What you have to do
Work through the entries below and show every line in which "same" is found.

Source data Block Start

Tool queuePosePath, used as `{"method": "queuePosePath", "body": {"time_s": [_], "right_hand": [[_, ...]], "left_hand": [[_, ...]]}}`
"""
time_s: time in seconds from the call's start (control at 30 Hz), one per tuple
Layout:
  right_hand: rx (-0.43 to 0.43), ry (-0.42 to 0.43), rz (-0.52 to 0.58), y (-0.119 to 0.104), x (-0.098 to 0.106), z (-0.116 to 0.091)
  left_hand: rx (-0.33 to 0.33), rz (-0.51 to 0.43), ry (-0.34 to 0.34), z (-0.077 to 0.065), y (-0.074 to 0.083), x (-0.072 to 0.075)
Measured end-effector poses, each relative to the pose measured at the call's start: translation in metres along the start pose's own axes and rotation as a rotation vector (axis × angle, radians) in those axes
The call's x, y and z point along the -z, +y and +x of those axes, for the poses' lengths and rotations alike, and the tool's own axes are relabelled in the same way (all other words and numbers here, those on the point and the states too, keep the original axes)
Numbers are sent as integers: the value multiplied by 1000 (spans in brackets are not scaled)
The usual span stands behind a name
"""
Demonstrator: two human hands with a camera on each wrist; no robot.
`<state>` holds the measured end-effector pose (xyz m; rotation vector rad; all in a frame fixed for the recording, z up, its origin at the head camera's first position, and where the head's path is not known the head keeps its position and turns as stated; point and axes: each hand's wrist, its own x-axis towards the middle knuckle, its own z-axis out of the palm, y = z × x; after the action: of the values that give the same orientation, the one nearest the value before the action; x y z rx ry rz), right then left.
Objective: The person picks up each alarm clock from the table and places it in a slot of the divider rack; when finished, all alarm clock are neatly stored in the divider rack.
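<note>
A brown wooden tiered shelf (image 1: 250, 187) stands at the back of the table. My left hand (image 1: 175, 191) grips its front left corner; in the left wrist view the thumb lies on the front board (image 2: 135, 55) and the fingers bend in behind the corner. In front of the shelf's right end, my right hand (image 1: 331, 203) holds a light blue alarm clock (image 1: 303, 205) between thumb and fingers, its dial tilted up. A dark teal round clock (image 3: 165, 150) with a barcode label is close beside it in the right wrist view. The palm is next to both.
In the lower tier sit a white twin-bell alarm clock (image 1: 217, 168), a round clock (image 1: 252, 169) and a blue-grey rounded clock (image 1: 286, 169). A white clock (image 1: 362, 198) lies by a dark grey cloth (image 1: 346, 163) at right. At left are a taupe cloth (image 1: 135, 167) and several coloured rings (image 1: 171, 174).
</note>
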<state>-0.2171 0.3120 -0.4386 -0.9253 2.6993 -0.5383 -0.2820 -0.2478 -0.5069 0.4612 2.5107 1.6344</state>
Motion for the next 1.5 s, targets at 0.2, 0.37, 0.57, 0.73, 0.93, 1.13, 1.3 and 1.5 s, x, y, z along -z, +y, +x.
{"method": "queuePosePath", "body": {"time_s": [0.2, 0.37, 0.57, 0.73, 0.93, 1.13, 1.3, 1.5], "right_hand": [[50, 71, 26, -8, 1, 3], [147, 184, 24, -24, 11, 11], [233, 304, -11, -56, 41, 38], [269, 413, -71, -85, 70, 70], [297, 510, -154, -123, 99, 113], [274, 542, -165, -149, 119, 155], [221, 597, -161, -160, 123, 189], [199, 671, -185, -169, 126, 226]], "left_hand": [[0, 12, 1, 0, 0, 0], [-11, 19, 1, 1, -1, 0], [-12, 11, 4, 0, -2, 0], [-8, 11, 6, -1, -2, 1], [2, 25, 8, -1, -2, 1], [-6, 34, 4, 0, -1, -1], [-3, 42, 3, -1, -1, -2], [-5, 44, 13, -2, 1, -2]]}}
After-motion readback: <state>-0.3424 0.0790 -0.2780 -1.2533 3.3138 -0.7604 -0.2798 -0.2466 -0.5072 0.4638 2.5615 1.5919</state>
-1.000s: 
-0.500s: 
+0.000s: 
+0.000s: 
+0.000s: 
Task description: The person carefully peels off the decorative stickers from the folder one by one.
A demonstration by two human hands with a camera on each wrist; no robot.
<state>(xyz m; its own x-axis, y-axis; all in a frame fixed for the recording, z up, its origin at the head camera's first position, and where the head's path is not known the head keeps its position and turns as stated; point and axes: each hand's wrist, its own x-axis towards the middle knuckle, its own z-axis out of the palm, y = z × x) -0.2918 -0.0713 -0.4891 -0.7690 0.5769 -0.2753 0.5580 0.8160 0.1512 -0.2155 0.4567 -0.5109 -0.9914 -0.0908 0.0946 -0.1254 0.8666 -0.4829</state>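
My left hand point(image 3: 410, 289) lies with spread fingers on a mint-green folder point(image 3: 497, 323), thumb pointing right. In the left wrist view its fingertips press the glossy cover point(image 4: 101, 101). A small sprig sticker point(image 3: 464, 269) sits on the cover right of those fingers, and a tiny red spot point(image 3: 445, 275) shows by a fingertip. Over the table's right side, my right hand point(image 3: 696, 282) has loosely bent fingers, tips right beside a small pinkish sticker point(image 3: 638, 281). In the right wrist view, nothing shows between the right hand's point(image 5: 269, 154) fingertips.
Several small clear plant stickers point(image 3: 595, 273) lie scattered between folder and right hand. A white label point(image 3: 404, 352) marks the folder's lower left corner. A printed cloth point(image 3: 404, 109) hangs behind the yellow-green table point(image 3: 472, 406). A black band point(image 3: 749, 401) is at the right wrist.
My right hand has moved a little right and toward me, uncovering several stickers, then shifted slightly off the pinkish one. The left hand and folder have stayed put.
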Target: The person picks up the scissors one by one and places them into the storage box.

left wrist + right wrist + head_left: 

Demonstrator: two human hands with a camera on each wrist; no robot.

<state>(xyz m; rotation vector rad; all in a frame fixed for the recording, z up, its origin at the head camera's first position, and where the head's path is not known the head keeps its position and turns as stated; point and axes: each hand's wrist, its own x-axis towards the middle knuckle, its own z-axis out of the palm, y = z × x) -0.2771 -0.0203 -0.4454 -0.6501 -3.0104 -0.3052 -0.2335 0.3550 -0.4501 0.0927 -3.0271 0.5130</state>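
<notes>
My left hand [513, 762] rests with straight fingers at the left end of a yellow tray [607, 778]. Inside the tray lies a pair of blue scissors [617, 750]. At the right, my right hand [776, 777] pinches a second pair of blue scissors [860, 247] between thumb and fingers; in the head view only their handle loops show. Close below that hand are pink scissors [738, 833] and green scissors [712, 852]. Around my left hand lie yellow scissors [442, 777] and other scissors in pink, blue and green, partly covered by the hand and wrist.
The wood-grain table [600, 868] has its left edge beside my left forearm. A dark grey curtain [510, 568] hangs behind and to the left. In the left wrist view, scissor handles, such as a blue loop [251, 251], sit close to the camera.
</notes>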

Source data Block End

Response to this exercise
The call's x, y and z point along the -z, +y and +x of those axes, for the poses' lengths and rotations alike, and the tool's own axes are relabelled in the same way (all other words and numbers here, those on the point and the states too, keep the original axes)
`<state>` holds the measured end-effector pose (xyz m; rotation vector rad; all in a frame fixed for the recording, z up, its origin at the head camera's first position, and where the head's path is not known the head keeps its position and turns as stated; point and axes: each hand's wrist, its own x-axis towards the middle knuckle, its own z-axis out of the palm, y = z × x; after the action: of the values that give the same orientation, the one nearest the value before the action; x y z rx ry rz), right then left.

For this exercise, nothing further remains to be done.